Here's the prototypical example. Recall that a number is rational if it is a ratio of two integers. A number that is not rational is called an irrational number.

Proposition 9. $\sqrt{2}$ is irrational.

Proof. Suppose, for the purpose of contradiction, that $\sqrt{2}$ is rational. Then $\sqrt{2} = p/q$ for some integers $p$ and $q$. We can choose $p$ and $q$ so that they don't have any common factors.

The equation above is equivalent to $2q^2 = p^2$. This means that $p^2$ is even. Proposition 8 says that $p$ is even. So $p = 2r$ for some integer $r$. Thus, $2q^2 = (2r)^2 = 4r^2$, so $q^2 = 2r^2$. But this means that $q^2$ is even. Again, proposition 8 says that $q$ is even.
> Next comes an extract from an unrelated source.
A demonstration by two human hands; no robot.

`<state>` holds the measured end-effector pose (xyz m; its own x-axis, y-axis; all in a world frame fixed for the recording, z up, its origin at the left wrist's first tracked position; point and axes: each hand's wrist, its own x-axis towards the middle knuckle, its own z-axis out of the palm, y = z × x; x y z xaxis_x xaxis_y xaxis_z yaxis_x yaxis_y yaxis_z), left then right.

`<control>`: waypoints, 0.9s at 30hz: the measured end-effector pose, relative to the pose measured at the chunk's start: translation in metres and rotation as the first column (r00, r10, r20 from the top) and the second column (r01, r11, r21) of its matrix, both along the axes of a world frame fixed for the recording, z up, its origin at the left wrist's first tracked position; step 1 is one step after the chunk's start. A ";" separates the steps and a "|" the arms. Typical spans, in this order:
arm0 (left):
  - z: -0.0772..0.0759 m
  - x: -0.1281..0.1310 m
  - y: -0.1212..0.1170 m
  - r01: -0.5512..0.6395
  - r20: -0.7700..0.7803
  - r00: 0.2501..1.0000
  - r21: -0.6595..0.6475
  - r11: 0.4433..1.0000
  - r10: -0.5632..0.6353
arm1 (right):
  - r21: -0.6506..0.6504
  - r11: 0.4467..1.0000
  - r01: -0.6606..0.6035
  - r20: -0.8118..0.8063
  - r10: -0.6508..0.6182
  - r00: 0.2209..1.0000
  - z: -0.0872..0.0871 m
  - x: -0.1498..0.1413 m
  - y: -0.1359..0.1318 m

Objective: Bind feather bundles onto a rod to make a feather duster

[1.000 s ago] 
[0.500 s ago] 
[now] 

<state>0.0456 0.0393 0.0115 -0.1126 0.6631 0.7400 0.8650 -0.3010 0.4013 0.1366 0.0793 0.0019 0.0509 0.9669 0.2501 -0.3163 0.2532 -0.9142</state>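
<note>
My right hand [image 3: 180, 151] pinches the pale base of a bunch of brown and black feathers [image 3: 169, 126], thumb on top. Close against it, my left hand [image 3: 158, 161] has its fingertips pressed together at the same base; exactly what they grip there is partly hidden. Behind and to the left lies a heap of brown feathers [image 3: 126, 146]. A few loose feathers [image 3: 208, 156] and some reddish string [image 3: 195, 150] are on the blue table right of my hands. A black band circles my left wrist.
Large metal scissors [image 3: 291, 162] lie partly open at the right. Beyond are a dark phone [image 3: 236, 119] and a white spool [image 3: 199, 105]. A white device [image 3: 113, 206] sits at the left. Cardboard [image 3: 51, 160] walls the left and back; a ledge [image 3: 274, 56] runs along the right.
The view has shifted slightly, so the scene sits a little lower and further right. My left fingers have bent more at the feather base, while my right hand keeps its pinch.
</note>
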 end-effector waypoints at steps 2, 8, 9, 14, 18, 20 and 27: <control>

Now, $p$ and $q$ are both even, which means they share a common factor of $2$. This is a contradiction because we assumed that they don't have common factors! So the claim is true after all.

Here's a generalization of the above which you can try to prove yourself.

Proposition 10. $\sqrt{n}$ is irrational whenever $n$ is not a perfect square.

## For the future

Note that (almost) everything we proved so far are very simple. And that's because they're only intended to demonstrate how proofs work. Rest assured, we won't go around trying to prove every tiny statement in math! When we get to the actual stuff, we will just take many familiar facts you know (such as commutativity of addition, etc.) to be true without proof.